Setelah brankas dibongkar dan seluruh isinya diperiksa, penyidik menemukan ratusan butir ekstasi.
“Setelah dihitung dan dibongkar isi besi brankas, barang ekstasinya 762 butir,” kata Brigjen Eko, Kamis (13/8/2026) sore.
Temuan tersebut memperkuat dugaan penyidik bahwa peredaran narkotika di HH Club Planet 3 diduga tidak berlangsung secara sporadis.
Hasil pemeriksaan terhadap orang-orang yang diamankan justru mengarah pada dugaan adanya pembagian peran dalam aktivitas peredaran narkotika.
Polisi menemukan sejumlah peran yang diduga saling berkaitan, mulai dari pencatat keuangan, pemasok, kapten lantai, supervisor, waiter hingga LC.
Berikut 10 tersangka yang ditetapkan beserta dugaan perannya:
Deky
Diduga berperan sebagai pencatat keuangan peredaran narkoba dan menyuplai narkotika kepada Wahidin alias Akbar.
Wahidin alias Akbar
Diduga berperan sebagai penyuplai narkotika kepada para kapten.
Sutin Maimunah
Diduga sebagai pengedar sekaligus kapten lantai 3 tempat hiburan malam.
Iswahyudi alias Ujang
Diduga sebagai pengedar sekaligus kapten lantai 1.
Rianto
Diduga sebagai pengedar sekaligus kapten lantai 2/KTV.
Yeskiel Morsles Gultom
Diduga merupakan waiter yang terlibat dalam aktivitas peredaran narkotika.
Delva Andika
Diduga merupakan waiter yang terlibat dalam aktivitas peredaran narkotika.
Zainal Aguspin Lubis
Diduga merupakan waiter yang terlibat dalam aktivitas peredaran narkotika.
Sila
Diduga berperan sebagai supervisor dan memegang ekstasi yang kemudian pecah.
Dini Anggriani
Diduga merupakan LC yang terlibat dalam aktivitas peredaran narkotika.
Kasus ini kini tidak hanya menyangkut temuan barang bukti narkotika di tempat hiburan malam.
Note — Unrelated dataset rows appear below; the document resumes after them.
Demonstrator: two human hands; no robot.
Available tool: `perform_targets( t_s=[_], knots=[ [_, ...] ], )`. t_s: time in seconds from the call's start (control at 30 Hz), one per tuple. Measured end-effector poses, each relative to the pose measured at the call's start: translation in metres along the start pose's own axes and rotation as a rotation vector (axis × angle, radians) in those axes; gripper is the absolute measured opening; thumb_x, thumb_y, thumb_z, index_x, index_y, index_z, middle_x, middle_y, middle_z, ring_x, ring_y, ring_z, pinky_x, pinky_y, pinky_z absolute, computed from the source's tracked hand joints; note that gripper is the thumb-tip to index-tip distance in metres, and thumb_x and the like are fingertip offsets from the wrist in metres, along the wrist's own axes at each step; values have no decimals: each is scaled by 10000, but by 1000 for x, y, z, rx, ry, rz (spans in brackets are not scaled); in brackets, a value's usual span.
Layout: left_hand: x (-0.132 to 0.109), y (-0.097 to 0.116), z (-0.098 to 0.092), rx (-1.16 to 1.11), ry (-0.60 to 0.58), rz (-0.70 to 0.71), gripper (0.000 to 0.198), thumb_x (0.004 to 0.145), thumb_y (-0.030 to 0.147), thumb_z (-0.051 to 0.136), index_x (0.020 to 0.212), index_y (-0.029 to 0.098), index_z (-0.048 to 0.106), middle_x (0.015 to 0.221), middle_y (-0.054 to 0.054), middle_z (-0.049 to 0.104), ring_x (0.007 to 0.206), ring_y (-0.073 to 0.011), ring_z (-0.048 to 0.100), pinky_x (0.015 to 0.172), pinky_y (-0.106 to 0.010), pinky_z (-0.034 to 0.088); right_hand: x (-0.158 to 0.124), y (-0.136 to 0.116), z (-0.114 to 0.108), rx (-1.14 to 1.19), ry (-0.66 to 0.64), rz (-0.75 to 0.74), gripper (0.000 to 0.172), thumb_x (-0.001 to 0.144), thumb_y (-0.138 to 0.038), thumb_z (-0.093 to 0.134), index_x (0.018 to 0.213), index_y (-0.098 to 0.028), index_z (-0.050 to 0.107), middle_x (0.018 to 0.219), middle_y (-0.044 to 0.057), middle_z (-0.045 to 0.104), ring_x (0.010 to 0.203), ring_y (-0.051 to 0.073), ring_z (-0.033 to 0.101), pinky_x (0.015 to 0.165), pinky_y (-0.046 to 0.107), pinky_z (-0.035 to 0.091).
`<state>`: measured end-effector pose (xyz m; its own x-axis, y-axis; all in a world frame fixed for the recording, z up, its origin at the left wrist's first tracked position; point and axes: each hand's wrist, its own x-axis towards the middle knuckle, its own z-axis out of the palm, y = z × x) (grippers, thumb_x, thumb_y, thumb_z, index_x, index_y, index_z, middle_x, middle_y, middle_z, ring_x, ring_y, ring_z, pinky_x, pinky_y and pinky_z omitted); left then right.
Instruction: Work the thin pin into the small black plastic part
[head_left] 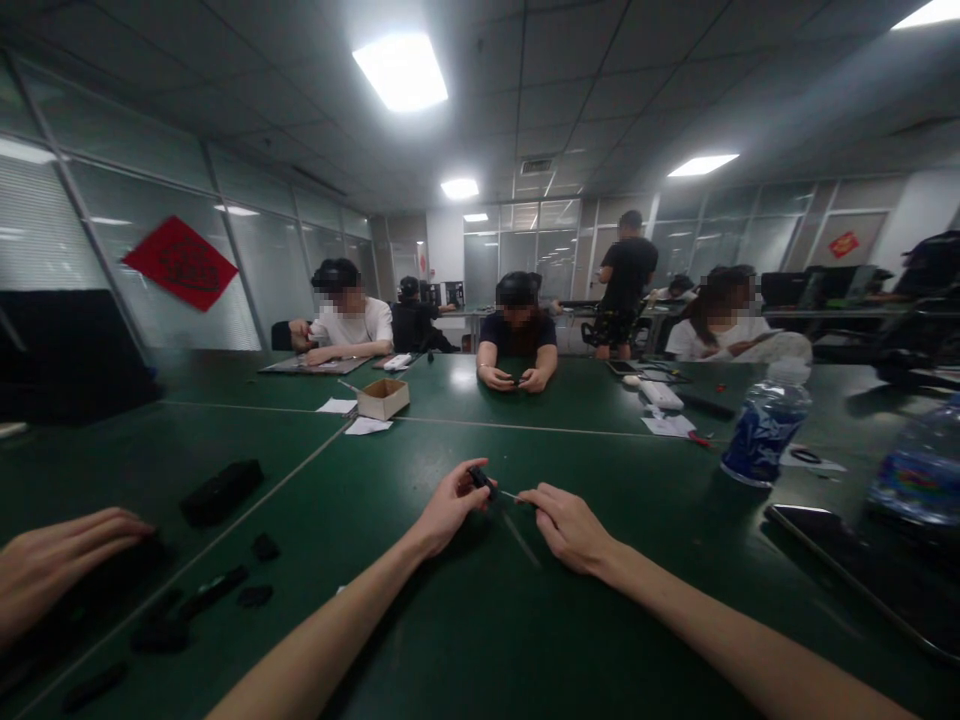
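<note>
My left hand [448, 507] is pinched round a small black part [481, 479] above the green table [420, 620]. My right hand [571, 523] is closed on a thin metal tool [511, 494] whose tip points at the black part. The two hands sit close together near the table's middle, a little in front of me. What the black part is cannot be made out.
A co-worker's hand [60, 560] rests at the left edge beside several black pieces [223, 490]. A cardboard box [383, 397] and papers lie further back. Two water bottles [765, 422] and a dark tablet [870, 580] stand at the right. People sit along the far side.
</note>
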<state>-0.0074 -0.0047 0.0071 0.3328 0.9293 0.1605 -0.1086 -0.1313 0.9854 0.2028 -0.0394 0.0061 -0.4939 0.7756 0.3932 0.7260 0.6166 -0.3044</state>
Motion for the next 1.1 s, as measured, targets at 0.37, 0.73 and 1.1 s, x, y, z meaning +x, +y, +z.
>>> perform_targets(
  t_s=[0.37,0.73,1.1],
  knots=[
    [5,-9,-3,-201,41,7,415,720,393,659,1048,179,521,879,-62,630,843,-179,596,687,-270,439,1,-6,-2,62,70,17,268,902,-272,411,1148,-188,479,1032,86,549,853,192,543,763,330,460],
    [5,-7,-5,-240,42,-6,441,750,331,627,1162,202,539,933,-76,606,827,-167,579,698,-266,428,0,-7,-2,55,37,-25,288,924,-292,399,1181,-218,506,1010,64,528,766,147,553,666,259,480],
    [5,-6,-4,-253,80,-21,427,726,308,651,1128,189,568,973,-98,603,856,-182,571,703,-270,430,0,-3,2,17,68,-57,286,895,-274,445,1163,-217,528,980,64,533,733,137,553,657,255,477]
  ],
)
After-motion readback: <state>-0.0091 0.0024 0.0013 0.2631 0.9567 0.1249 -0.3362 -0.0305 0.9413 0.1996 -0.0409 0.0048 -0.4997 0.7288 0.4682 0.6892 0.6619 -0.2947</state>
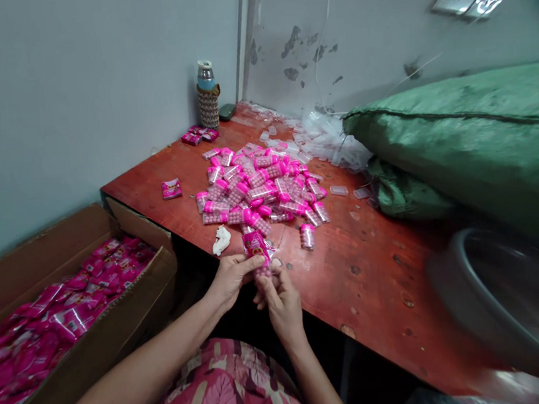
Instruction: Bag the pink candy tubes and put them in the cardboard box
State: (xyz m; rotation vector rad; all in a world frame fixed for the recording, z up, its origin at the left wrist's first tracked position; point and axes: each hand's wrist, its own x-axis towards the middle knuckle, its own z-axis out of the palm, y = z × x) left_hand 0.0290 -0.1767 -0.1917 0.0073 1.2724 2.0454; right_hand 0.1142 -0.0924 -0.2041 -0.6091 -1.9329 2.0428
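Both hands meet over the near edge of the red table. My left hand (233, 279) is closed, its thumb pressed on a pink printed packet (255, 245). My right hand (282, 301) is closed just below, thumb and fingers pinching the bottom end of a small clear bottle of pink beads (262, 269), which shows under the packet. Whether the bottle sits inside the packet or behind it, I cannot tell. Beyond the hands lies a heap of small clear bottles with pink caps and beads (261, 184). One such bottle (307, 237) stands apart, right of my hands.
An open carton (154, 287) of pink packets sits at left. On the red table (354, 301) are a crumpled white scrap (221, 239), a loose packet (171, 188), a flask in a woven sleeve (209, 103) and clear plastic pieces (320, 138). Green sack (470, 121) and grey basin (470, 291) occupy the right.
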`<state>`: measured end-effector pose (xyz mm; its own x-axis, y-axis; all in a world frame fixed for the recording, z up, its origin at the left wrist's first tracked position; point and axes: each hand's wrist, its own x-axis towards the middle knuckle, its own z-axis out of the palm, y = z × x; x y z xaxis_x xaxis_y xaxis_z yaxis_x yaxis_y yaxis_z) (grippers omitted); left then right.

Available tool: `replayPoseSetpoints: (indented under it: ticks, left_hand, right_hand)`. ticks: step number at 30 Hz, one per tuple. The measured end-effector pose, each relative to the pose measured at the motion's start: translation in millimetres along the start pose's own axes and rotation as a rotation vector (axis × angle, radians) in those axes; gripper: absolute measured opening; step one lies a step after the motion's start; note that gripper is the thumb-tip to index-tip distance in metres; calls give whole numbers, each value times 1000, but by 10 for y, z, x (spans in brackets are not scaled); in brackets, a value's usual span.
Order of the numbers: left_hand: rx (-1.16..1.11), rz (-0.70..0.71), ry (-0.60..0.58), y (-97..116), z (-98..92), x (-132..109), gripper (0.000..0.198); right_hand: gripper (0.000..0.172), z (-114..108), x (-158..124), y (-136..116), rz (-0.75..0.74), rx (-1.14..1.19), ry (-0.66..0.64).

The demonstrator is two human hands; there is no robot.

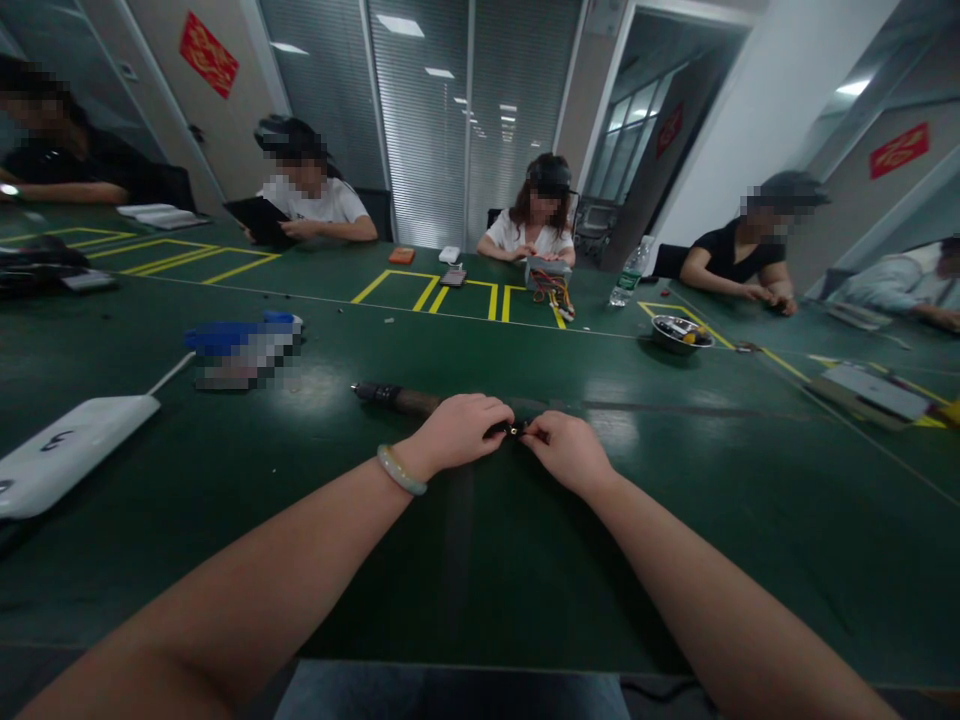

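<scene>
On the green table in front of me lies a long dark cylindrical tool (405, 400) with a narrow metal tip pointing left; it resembles an electric screwdriver. My left hand (465, 432), with a pale bangle at the wrist, is closed on a small black piece (496, 430) that has a shiny, brass-coloured spot at its right end. Fingers of my right hand (568, 450) are pinched together right beside that spot. Whatever they grip is too small to make out. Both hands cover part of the tool, and whether the black piece joins it cannot be seen.
A white power bank (75, 450) with a cable lies left, near a blurred blue-and-grey item (247, 350). Further off are a metal bowl (681, 335) of small parts, a water bottle (630, 275), a grey box with wires (549, 275) and yellow tape outlines. Several people sit opposite.
</scene>
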<state>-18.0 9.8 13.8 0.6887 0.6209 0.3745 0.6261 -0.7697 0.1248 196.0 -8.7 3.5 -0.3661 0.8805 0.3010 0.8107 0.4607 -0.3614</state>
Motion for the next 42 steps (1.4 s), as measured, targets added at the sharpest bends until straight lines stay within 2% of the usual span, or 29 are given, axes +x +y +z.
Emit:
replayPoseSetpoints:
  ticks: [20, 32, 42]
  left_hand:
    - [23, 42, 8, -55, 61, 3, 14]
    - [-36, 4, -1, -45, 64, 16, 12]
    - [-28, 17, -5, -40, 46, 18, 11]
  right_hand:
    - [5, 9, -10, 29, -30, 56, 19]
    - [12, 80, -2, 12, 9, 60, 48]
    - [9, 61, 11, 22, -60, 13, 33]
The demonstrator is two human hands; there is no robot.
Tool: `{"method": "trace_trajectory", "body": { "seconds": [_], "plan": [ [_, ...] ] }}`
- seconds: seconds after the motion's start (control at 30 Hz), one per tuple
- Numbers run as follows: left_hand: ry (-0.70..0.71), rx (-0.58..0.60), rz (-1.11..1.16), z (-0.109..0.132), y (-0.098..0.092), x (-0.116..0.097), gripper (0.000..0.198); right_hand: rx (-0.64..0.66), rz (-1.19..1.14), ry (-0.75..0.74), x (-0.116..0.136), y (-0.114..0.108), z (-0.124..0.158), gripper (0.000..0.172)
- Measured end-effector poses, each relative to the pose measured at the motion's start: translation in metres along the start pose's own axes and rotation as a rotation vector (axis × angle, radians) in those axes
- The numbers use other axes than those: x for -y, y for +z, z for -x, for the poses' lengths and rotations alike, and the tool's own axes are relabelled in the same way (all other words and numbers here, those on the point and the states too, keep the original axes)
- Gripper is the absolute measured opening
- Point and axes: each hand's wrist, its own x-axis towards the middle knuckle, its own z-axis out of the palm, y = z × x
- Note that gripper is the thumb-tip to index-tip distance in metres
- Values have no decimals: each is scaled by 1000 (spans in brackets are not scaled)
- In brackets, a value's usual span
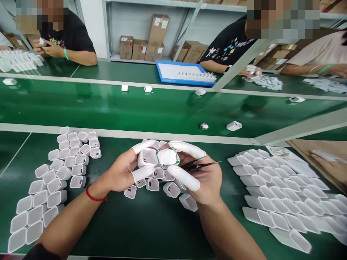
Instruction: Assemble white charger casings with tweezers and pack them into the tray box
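My left hand [123, 169], with white finger cots, grips a hollow white plastic shell [146, 157] between thumb and forefinger. My right hand [202, 177], also in finger cots, pinches a small white module with a green edge [167, 157] right at the shell's open end. Dark tweezers [200, 165] lie across the right palm, tips pointing right. Under both hands sits a small cluster of loose white shells [159, 184].
Rows of white shells [51, 180] cover the green table at left; a bigger pile of shells [282, 195] lies at right. A green conveyor [135, 108] beyond carries stray white parts [234, 125]. Three people work across it, by a blue tray [184, 74].
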Motion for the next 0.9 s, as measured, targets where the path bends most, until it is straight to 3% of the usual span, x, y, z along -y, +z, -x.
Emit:
{"method": "trace_trajectory", "body": {
  "seconds": [0.17, 0.27, 0.5, 0.9],
  "plan": [
    [100, -141, -161, -2, 5, 5, 38, 25, -24, -16, 2, 2, 3, 42],
    [83, -208, -290, -2, 8, 7, 35, 45, 44, -48, 2, 3, 5, 40],
    [91, 13, -265, 0, 1, 6, 56, 111, 289, -225, -1, 7, 7, 51],
    [224, -176, -444, -5, 3, 8, 41, 156, 427, -364, -5, 2, 2, 59]
  ]
}}
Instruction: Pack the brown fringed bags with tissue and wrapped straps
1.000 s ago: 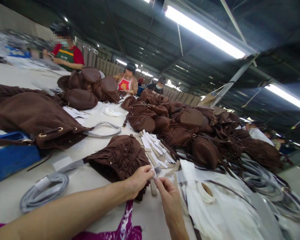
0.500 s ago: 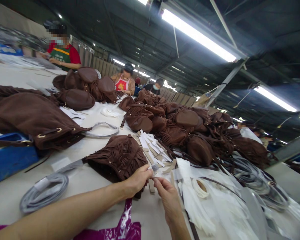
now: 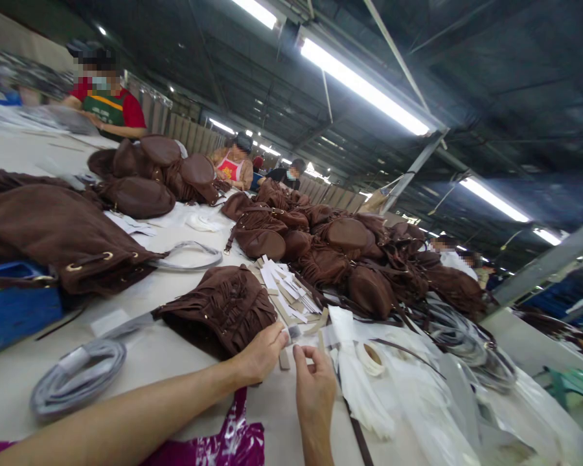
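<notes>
My left hand (image 3: pixel 260 353) pinches a small pale strip (image 3: pixel 292 332) between thumb and fingers, right at the front edge of a brown fringed suede bag (image 3: pixel 223 307). My right hand (image 3: pixel 315 380) is closed in a pinch just below the same strip, fingertips almost touching the left hand's. A fan of white and tan strips (image 3: pixel 286 291) lies on the table just behind both hands. A roll of white tape (image 3: pixel 371 358) sits to the right of my right hand.
Brown bags are heaped across the long white table (image 3: pixel 175 349), a big pile (image 3: pixel 350 252) behind and one large bag (image 3: pixel 58 236) at left over a blue tray (image 3: pixel 14 310). A grey coiled cord (image 3: pixel 78 375) lies front left. Several other people work at the far side.
The view has swung right and slightly up. Both hands stay pinched together on the small strip and sit a little lower left in the picture.
</notes>
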### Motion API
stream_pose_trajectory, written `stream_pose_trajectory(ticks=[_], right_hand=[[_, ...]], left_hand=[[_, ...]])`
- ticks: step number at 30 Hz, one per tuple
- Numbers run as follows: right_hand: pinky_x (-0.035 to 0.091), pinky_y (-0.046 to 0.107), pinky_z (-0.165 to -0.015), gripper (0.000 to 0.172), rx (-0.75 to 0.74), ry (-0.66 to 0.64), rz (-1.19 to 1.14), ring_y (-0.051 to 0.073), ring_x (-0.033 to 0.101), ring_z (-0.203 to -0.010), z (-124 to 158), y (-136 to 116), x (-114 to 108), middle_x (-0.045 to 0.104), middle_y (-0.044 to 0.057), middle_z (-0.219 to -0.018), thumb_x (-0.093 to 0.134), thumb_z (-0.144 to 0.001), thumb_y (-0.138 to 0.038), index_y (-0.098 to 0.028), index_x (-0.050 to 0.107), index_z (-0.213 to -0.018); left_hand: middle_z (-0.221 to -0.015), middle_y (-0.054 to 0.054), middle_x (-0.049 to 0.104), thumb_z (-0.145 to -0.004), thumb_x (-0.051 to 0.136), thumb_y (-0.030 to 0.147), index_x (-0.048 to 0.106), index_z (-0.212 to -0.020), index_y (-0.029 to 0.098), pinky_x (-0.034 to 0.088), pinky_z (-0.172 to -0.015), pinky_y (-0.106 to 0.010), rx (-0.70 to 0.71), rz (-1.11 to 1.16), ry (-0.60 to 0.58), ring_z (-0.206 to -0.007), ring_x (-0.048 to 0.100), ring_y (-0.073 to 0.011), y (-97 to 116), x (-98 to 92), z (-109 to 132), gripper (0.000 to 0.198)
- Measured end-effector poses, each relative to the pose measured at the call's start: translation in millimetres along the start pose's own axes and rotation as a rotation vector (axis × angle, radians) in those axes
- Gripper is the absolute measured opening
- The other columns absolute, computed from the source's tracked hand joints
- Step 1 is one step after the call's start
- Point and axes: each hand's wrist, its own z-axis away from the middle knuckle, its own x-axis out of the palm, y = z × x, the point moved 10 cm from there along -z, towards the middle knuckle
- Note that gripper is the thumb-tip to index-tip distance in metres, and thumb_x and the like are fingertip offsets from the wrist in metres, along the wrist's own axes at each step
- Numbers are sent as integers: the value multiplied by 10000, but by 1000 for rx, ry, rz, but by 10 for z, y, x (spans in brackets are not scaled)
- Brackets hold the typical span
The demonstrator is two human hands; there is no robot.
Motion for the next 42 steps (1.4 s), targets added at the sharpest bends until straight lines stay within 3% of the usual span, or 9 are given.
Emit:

Penyidikan Bareskrim Polri juga mengarah pada dugaan adanya sistem atau pembagian peran dalam aktivitas peredaran narkotika di dalam HH Club Planet 3.
Dengan ditemukannya 762 butir ekstasi di dalam brankas ruang manager, polisi masih mendalami siapa pengendali utama, dari mana narkotika tersebut diperoleh, serta sejauh mana keterlibatan pihak lain dalam jaringan yang diduga beroperasi di tempat hiburan malam tersebut.
Penyidik juga masih melakukan pendalaman terhadap seluruh keterangan para tersangka dan barang bukti untuk mengungkap kemungkinan adanya jaringan pemasok narkotika yang lebih besar di balik kasus tersebut.